== Segment start ==

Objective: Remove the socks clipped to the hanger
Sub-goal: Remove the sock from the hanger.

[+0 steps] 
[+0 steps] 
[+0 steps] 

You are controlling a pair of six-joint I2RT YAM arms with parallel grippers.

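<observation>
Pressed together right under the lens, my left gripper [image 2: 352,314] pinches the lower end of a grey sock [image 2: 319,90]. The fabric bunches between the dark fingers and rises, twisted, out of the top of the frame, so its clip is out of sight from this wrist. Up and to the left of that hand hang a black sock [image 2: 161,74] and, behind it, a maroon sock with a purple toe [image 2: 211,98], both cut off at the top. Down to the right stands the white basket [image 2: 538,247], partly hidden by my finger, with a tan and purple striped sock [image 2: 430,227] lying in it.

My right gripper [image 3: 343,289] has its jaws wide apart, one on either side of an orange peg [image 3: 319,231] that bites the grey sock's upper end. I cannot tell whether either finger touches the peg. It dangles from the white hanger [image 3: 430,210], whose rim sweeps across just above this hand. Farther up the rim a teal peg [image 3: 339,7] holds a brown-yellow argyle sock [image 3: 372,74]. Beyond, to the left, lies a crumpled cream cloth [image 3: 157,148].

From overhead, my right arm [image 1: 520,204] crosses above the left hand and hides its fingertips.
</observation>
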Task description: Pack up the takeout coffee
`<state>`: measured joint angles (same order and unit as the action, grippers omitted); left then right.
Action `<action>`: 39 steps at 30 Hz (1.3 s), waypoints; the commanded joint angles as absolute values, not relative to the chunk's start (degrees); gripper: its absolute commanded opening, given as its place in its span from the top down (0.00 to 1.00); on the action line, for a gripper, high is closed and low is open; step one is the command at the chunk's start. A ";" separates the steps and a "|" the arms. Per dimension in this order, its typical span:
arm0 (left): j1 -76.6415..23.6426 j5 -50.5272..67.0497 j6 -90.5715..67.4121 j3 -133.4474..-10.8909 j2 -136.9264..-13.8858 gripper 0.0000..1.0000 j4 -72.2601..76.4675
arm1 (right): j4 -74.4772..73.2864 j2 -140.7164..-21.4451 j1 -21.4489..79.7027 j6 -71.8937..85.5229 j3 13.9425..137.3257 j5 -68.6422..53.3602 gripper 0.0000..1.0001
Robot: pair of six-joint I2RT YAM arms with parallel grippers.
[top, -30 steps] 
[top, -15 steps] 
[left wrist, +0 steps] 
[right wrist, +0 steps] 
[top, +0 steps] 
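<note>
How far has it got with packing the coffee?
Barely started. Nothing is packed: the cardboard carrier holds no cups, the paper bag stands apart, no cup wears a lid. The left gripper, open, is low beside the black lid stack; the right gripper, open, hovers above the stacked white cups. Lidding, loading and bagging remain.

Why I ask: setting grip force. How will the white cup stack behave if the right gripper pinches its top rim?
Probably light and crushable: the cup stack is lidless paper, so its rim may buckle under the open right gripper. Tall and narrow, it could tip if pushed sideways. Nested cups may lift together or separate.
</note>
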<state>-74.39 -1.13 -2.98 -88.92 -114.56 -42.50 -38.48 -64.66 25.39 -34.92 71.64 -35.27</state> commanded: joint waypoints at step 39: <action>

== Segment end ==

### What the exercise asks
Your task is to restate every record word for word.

### Response for this exercise
Objective: Remove the socks clipped to the hanger
Sub-goal: Remove the sock from the hanger.

[+0 steps] 
[+0 steps] 
[+0 steps] 

You are controlling a pair of six-joint I2RT YAM arms with parallel grippers.

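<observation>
Pressed together right under the lens, my left gripper [image 2: 352,314] pinches the lower end of a grey sock [image 2: 319,90]. The fabric bunches between the dark fingers and rises, twisted, out of the top of the frame, so its clip is out of sight from this wrist. Up and to the left of that hand hang a black sock [image 2: 161,74] and, behind it, a maroon sock with a purple toe [image 2: 211,98], both cut off at the top. Down to the right stands the white basket [image 2: 538,247], partly hidden by my finger, with a tan and purple striped sock [image 2: 430,227] lying in it.

My right gripper [image 3: 343,289] has its jaws wide apart, one on either side of an orange peg [image 3: 319,231] that bites the grey sock's upper end. I cannot tell whether either finger touches the peg. It dangles from the white hanger [image 3: 430,210], whose rim sweeps across just above this hand. Farther up the rim a teal peg [image 3: 339,7] holds a brown-yellow argyle sock [image 3: 372,74]. Beyond, to the left, lies a crumpled cream cloth [image 3: 157,148].

From overhead, my right arm [image 1: 520,204] crosses above the left hand and hides its fingertips.
</observation>
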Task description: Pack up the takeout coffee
`<state>`: measured joint angles (same order and unit as the action, grippers omitted); left then right.
Action `<action>`: 39 steps at 30 Hz (1.3 s), waypoints; the commanded joint angles as absolute values, not relative to the chunk's start (degrees); gripper: its absolute commanded opening, given as its place in its span from the top down (0.00 to 1.00); on the action line, for a gripper, high is closed and low is open; step one is the command at the chunk's start. A ";" separates the steps and a "|" the arms. Per dimension in this order, its typical span:
arm0 (left): j1 -76.6415..23.6426 j5 -50.5272..67.0497 j6 -90.5715..67.4121 j3 -133.4474..-10.8909 j2 -136.9264..-13.8858 gripper 0.0000..1.0000 j4 -72.2601..76.4675
arm1 (right): j4 -74.4772..73.2864 j2 -140.7164..-21.4451 j1 -21.4489..79.7027 j6 -71.8937..85.5229 j3 13.9425..137.3257 j5 -68.6422..53.3602 gripper 0.0000..1.0001
Robot: pair of six-joint I2RT YAM arms with parallel grippers.
[top, -30 steps] 
[top, -15 steps] 
[left wrist, +0 steps] 
[right wrist, +0 steps] 
[top, +0 steps] 
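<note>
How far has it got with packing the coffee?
Barely started. Nothing is packed: the cardboard carrier holds no cups, the paper bag stands apart, no cup wears a lid. The left gripper, open, is low beside the black lid stack; the right gripper, open, hovers above the stacked white cups. Lidding, loading and bagging remain.

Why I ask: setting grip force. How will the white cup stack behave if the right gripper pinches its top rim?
Probably light and crushable: the cup stack is lidless paper, so its rim may buckle under the open right gripper. Tall and narrow, it could tip if pushed sideways. Nested cups may lift together or separate.
</note>
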<state>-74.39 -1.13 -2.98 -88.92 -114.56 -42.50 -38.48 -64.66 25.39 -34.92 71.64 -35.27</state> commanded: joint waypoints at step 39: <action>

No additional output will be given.